§ **TO DO**: Report how many lines below contain the word "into". Give only the number.

(Stored data entries)
=== Begin Enclosure ===

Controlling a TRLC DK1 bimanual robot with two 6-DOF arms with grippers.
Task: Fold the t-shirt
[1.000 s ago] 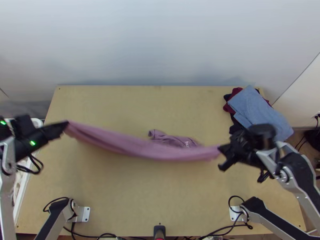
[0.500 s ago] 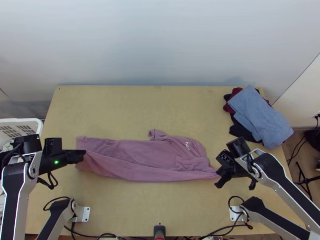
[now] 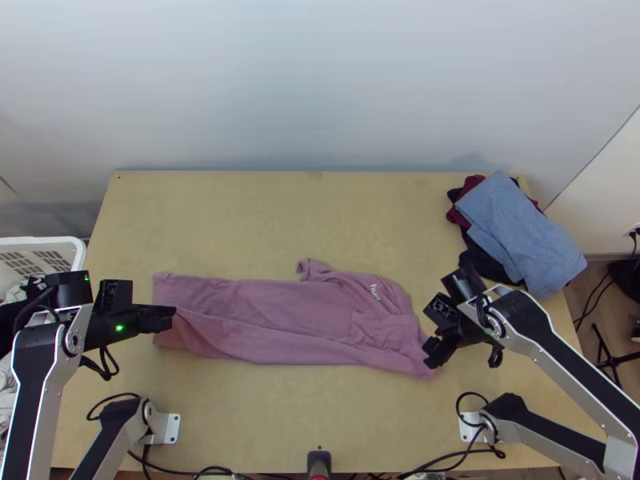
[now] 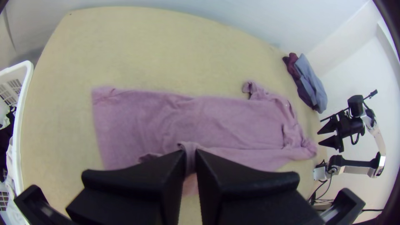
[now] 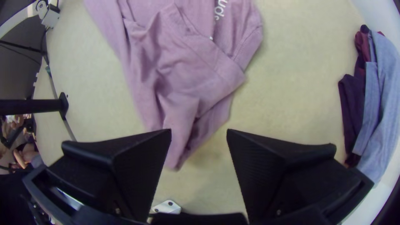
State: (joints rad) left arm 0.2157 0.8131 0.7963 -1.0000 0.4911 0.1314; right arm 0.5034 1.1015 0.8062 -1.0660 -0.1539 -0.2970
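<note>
The mauve t-shirt (image 3: 280,316) lies lengthwise in a long folded strip across the table, a short sleeve sticking up at its far side. My left gripper (image 3: 170,314) is at the strip's left end; in the left wrist view the same left gripper (image 4: 190,156) is shut on a pinched bit of the t-shirt (image 4: 233,121). By the strip's right end is my right gripper (image 3: 430,352). The right wrist view has the right gripper (image 5: 199,135) open, fingers wide apart, the t-shirt's end (image 5: 179,141) lying near one finger and not pinched.
A pile of dark, maroon and blue-grey clothes (image 3: 520,232) lies at the table's far right corner. A white basket (image 3: 76,254) with clothes stands beside the left edge. Bare wood (image 3: 264,216) stretches beyond the t-shirt.
The t-shirt, earlier stretched between both grippers, came down nearer the table's near edge and lies flat. My right gripper has let go of its end. The left gripper moved nearer too.
</note>
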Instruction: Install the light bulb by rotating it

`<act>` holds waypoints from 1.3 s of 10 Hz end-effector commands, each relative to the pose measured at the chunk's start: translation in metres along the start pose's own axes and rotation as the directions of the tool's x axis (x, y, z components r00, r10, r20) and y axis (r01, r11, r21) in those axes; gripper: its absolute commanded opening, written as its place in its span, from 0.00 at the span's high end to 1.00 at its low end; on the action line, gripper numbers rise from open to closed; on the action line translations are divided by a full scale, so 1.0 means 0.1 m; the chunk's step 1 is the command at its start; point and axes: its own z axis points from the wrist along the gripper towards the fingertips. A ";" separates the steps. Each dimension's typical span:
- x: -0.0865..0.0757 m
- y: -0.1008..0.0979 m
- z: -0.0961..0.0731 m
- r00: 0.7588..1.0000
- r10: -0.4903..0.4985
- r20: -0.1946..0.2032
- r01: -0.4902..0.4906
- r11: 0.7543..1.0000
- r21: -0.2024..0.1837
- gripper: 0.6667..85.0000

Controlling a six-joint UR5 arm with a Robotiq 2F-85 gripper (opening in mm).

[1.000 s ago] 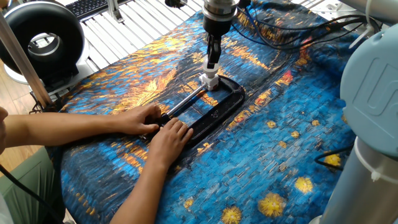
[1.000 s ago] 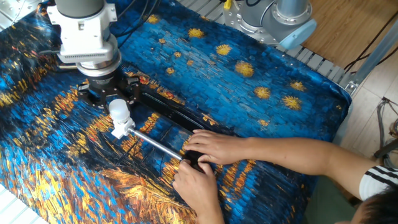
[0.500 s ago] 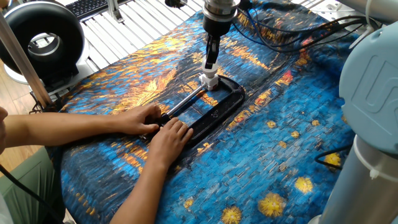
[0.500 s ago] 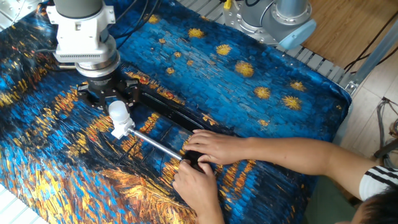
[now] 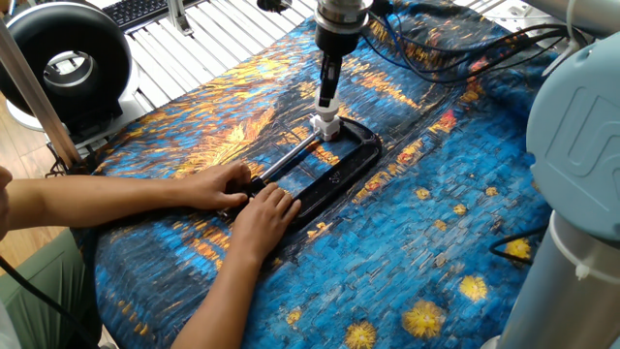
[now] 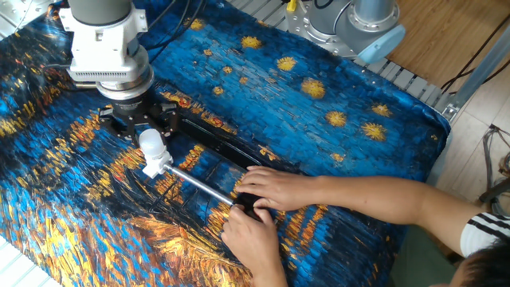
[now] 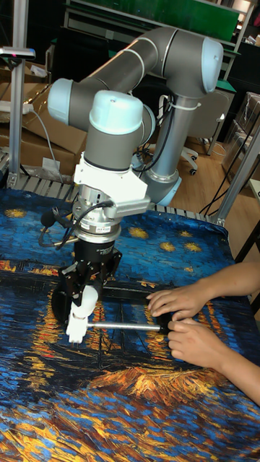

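Nothing has visibly shifted: the gripper [image 6: 150,134] stays pinching the light bulb [image 6: 151,145], which could cross-thread if the person's hands [image 6: 275,190] let the black clamp [image 5: 341,167] slip.

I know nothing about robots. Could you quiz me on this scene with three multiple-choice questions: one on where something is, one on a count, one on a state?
1. Where is the light bulb?
A. under the gripper, on the socket block
B. in the person's hands
C. on the floor

2. How many human hands rest on the black clamp?
A. none
B. one
C. two

3. The gripper is:
A. wide open, away from the bulb
B. shut on the bulb
C. out of sight

Answers: 1 A, the bulb sits directly below the gripper. 2 C, both hands press its near end. 3 B, its fingers close around the bulb.
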 end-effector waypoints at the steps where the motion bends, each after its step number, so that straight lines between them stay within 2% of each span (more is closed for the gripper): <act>1: -0.12 -0.13 0.03 0.982 0.178 0.057 -0.180 0.983 0.029 0.89; 3: -0.12 -0.18 0.08 0.964 0.254 0.077 -0.257 0.966 0.030 0.90; 4: -0.08 -0.15 0.06 0.960 0.273 0.059 -0.276 0.961 0.030 0.90; 5: -0.06 0.01 0.00 0.951 0.307 0.014 -0.308 0.951 0.011 0.88; 6: -0.02 0.20 -0.08 0.948 0.315 -0.047 -0.316 0.948 -0.018 0.72; 7: 0.06 0.25 -0.12 0.956 0.278 -0.090 -0.282 0.959 -0.030 0.50; 8: 0.09 0.28 -0.13 0.961 0.254 -0.106 -0.260 0.964 -0.048 0.35; 9: 0.09 0.28 -0.12 0.965 0.237 -0.112 -0.243 0.969 -0.046 0.30; 10: 0.09 0.31 -0.13 0.966 0.232 -0.112 -0.240 0.968 -0.068 0.29; 11: 0.09 0.32 -0.17 0.967 0.232 -0.109 -0.241 0.967 -0.077 0.27; 13: 0.14 0.33 -0.31 0.964 0.230 -0.133 -0.243 0.966 -0.092 0.27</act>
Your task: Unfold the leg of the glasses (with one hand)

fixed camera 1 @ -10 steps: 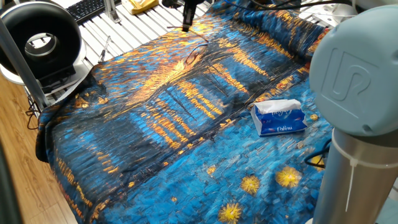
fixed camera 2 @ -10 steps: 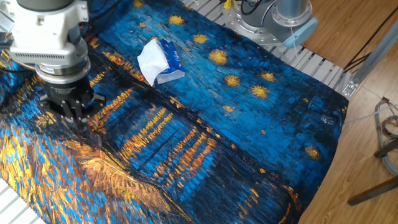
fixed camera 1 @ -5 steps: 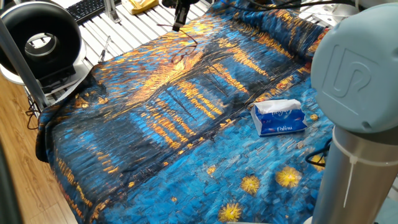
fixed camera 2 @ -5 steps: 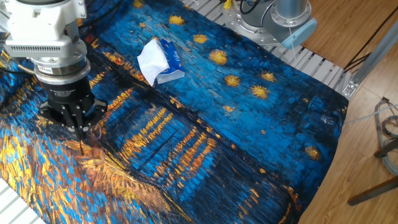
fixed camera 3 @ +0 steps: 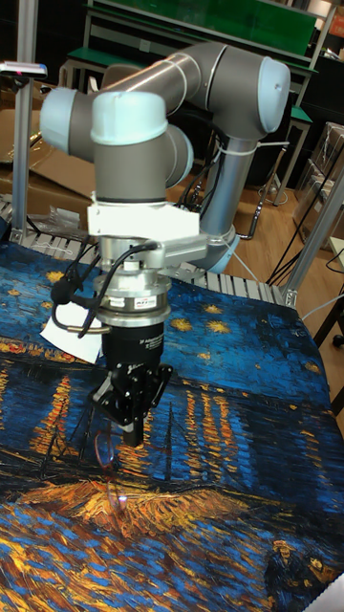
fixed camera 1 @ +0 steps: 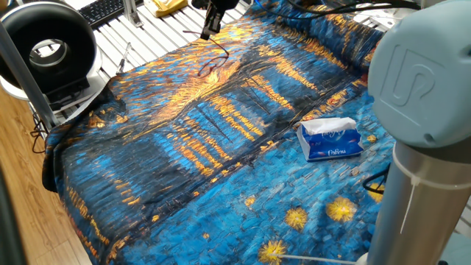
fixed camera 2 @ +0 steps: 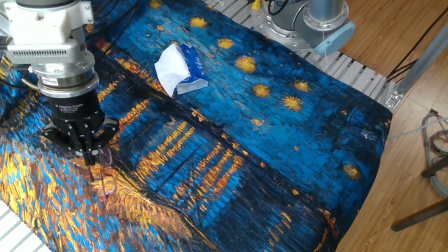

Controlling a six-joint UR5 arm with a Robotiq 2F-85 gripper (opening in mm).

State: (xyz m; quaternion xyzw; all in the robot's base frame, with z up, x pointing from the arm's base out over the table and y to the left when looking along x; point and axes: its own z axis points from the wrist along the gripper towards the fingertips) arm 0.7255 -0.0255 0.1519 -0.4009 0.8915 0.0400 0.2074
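Black fingers of the claw [fixed camera 3: 133, 435] point straight down from the arm's white and grey wrist, drawn close together on what looks like one thin temple of the glasses [fixed camera 3: 107, 457]; the claw [fixed camera 2: 88, 152] reads the same in the other fixed view, though the wire is too fine there to show the contact itself. Hanging just below and beside the fingertips, the spectacles [fixed camera 1: 210, 64] tilt with their lenses lowest, at or just above the painted cloth [fixed camera 1: 184, 140]; whether they touch it cannot be told. One fixed view places the claw [fixed camera 1: 207, 29] and the frame at the far edge of the table, over the orange and yellow part of the print. Well apart from them, towards the near right of that view, lies a blue-and-white tissue pack [fixed camera 1: 330, 139] with a white tissue standing out of its top slot; in the other fixed view the same pack [fixed camera 2: 179, 68] sits beyond the claw, its tissue crumpled upward. At the far left in one fixed view stands a round black-and-white fan [fixed camera 1: 47, 50], with a keyboard [fixed camera 1: 101, 10] behind it.
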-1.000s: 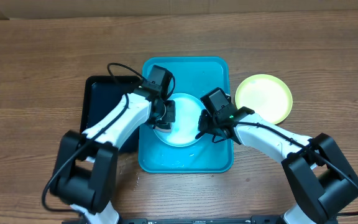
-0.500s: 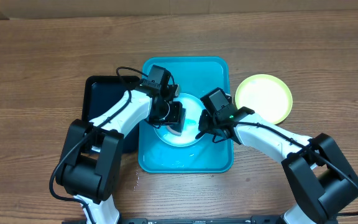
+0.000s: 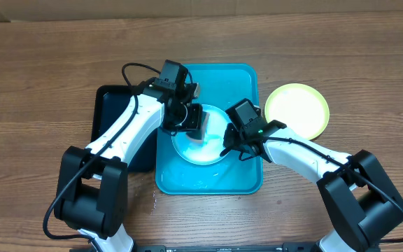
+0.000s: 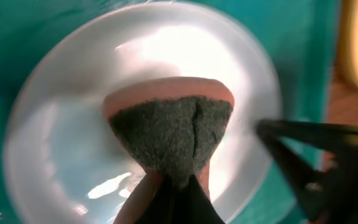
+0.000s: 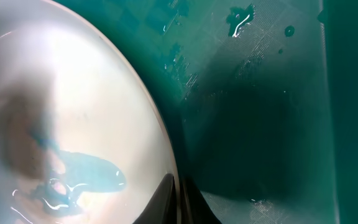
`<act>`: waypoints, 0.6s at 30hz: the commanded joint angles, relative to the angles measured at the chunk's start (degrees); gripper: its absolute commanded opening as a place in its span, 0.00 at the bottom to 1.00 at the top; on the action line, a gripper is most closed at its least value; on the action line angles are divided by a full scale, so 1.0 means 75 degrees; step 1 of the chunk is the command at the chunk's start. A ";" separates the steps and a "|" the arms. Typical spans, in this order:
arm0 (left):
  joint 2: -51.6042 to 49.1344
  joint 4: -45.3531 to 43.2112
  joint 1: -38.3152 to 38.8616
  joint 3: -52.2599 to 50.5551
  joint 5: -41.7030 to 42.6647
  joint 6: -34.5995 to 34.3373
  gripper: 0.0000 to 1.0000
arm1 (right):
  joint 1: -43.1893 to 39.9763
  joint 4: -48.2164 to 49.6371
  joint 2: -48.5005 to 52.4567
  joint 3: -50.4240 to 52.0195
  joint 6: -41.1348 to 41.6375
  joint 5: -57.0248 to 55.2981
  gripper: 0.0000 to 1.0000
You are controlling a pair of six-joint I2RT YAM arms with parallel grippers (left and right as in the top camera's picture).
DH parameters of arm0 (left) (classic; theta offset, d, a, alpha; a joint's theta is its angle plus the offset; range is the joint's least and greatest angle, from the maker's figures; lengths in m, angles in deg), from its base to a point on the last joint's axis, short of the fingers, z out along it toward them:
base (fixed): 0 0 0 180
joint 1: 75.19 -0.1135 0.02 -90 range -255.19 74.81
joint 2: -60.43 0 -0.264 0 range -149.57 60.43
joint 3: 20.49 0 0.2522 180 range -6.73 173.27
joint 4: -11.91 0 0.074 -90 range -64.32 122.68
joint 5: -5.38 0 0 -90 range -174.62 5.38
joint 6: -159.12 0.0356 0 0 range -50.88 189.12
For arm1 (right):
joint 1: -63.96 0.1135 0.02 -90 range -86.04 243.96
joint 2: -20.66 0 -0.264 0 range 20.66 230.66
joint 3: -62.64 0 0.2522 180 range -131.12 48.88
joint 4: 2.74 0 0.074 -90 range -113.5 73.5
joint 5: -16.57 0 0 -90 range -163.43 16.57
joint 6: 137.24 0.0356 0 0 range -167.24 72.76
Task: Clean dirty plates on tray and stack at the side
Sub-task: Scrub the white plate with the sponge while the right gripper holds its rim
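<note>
Wood table [image 3: 47, 70] under tray [image 3: 236, 77]; blue plate [image 3: 196, 151] in tray's middle, yellow plate [image 3: 297, 110] right of tray; left gripper [image 4: 173, 186] clamped on sponge [image 4: 173, 130] over blue plate; right gripper [image 5: 178, 186] pinching its rim; likely light, stiff, wet-slick; best gripped by rim.

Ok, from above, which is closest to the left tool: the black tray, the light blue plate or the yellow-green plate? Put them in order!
Seen from overhead, starting at the left tool, which pinches a sponge:
1. Light blue plate: right under it, in the turquoise tray.
2. Black tray: just to its left.
3. Yellow-green plate: farthest, on the right, beyond the turquoise tray.
</note>
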State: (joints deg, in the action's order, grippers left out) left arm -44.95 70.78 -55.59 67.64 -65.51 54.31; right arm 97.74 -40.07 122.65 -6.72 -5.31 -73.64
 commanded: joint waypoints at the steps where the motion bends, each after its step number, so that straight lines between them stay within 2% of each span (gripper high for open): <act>1: 0.0149 0.0041 -0.0052 -0.0163 -0.1134 0.0055 0.04 | 0.0041 0.0012 -0.0038 -0.0137 -0.0047 -0.0023 0.04; 6: 0.0108 -0.0146 -0.0052 -0.0595 -0.1810 -0.0318 0.04 | 0.0041 0.0009 -0.0038 -0.0137 -0.0050 -0.0023 0.04; 15: -0.0204 -0.0883 -0.0003 -0.1364 -0.0979 -0.0286 0.07 | 0.0041 0.0012 -0.0038 -0.0137 -0.0047 -0.0023 0.04; 18: -0.0493 -0.0938 -0.0003 -0.1387 -0.0341 -0.0280 0.07 | 0.0041 0.0012 -0.0038 -0.0137 -0.0047 -0.0023 0.04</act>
State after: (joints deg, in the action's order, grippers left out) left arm -45.36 63.70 -55.70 58.64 -73.73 52.76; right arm 97.76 -40.07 122.65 -6.72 -5.29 -73.64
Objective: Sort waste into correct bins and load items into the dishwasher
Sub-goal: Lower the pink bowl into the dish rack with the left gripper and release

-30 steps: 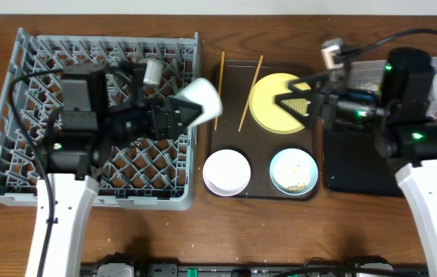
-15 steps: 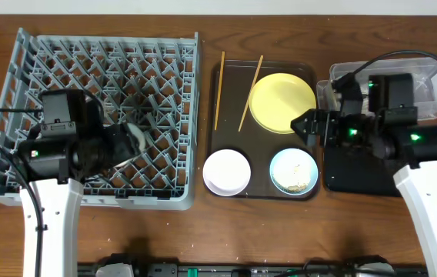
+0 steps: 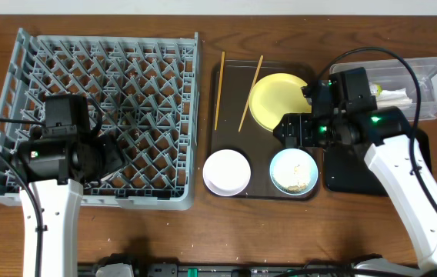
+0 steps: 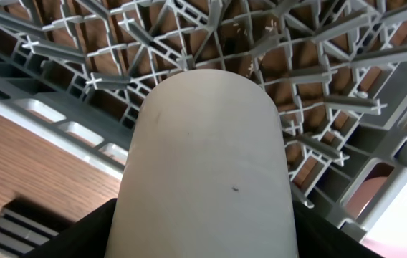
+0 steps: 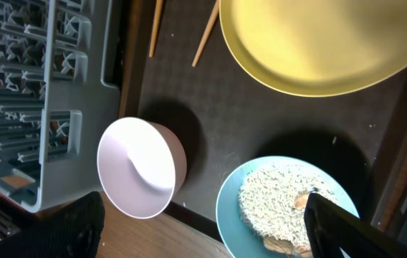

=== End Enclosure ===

§ **TASK ANSWER**: 2